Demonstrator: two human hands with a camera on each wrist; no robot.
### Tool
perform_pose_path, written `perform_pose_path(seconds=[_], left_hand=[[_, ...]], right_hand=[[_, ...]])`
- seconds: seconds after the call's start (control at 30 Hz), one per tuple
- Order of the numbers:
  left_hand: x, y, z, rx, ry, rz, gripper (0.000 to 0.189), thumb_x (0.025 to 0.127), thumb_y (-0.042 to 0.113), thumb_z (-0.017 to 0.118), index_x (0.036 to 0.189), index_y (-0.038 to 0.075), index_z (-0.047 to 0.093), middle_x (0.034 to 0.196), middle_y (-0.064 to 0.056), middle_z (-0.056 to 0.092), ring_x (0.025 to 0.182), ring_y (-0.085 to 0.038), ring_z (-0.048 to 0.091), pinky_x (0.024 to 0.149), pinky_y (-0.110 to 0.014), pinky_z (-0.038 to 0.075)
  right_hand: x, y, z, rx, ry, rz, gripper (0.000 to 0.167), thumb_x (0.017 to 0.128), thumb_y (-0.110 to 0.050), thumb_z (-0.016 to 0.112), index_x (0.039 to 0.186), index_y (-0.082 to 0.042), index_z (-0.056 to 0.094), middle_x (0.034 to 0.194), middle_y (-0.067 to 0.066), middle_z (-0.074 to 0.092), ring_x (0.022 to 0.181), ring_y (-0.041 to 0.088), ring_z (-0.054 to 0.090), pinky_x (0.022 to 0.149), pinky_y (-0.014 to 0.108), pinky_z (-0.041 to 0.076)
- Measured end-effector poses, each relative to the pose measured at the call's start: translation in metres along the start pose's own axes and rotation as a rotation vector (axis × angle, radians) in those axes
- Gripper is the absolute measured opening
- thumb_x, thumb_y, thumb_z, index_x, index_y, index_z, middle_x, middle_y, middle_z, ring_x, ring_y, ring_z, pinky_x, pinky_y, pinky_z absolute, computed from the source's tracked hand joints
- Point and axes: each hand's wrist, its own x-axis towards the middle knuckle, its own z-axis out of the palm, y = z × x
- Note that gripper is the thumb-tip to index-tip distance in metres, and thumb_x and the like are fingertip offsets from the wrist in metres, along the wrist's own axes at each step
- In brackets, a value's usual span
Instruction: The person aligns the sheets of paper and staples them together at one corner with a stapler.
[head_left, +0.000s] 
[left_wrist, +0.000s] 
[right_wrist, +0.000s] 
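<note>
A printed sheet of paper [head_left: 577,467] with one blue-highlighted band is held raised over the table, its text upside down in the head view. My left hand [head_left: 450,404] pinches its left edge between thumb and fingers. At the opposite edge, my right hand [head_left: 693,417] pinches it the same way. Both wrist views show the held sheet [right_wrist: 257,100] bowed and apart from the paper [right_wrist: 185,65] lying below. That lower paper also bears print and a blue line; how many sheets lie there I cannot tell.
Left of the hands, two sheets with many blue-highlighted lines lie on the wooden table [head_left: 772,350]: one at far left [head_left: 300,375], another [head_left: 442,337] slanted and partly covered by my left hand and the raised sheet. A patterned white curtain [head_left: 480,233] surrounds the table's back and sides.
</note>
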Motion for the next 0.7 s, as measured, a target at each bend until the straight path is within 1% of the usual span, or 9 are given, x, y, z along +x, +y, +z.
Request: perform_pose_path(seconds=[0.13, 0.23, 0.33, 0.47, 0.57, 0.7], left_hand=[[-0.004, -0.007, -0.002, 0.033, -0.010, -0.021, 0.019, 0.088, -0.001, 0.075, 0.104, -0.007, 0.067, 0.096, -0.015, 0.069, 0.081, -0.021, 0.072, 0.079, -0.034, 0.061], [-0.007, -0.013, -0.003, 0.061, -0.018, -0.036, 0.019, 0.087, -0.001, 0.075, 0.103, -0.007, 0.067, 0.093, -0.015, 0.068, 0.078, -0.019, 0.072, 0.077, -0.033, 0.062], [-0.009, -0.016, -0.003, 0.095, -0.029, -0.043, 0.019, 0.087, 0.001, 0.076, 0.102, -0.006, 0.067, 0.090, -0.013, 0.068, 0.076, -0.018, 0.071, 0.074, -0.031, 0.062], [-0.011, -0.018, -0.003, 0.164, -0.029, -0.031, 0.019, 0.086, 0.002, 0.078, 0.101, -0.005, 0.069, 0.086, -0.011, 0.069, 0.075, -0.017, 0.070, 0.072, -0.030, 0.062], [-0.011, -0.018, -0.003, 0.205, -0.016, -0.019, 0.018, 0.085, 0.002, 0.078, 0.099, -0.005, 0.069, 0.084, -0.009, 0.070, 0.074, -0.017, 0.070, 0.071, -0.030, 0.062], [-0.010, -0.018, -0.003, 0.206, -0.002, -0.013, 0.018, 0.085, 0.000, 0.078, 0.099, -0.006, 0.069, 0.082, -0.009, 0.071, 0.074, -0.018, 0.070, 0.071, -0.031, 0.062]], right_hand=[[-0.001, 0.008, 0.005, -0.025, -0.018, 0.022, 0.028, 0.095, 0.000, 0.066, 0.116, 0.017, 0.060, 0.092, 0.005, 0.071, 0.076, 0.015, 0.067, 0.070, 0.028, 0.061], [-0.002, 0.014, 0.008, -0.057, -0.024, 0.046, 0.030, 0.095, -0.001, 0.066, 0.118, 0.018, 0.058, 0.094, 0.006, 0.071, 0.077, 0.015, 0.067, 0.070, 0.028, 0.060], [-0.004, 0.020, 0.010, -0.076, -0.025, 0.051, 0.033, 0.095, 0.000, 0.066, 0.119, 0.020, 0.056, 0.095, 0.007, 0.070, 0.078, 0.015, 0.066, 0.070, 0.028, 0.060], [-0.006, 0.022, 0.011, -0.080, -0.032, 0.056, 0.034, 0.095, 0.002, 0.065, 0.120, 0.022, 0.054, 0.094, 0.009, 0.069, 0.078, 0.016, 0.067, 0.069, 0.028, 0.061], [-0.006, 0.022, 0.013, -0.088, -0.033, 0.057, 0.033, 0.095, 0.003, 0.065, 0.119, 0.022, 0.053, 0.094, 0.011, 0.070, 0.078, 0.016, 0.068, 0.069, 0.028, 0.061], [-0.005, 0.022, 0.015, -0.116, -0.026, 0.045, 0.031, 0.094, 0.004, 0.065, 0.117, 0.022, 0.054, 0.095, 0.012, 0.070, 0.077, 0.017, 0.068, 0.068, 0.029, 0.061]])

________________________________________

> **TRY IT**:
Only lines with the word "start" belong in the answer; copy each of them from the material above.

> **OUTPUT OF THE EXERCISE**:
- seconds: seconds after the call's start (control at 30 Hz), one per tuple
- Measured end-effector poses, each relative to the pose measured at the call's start: translation in metres along the start pose's own axes and rotation as a rotation vector (axis × angle, radians) in those axes

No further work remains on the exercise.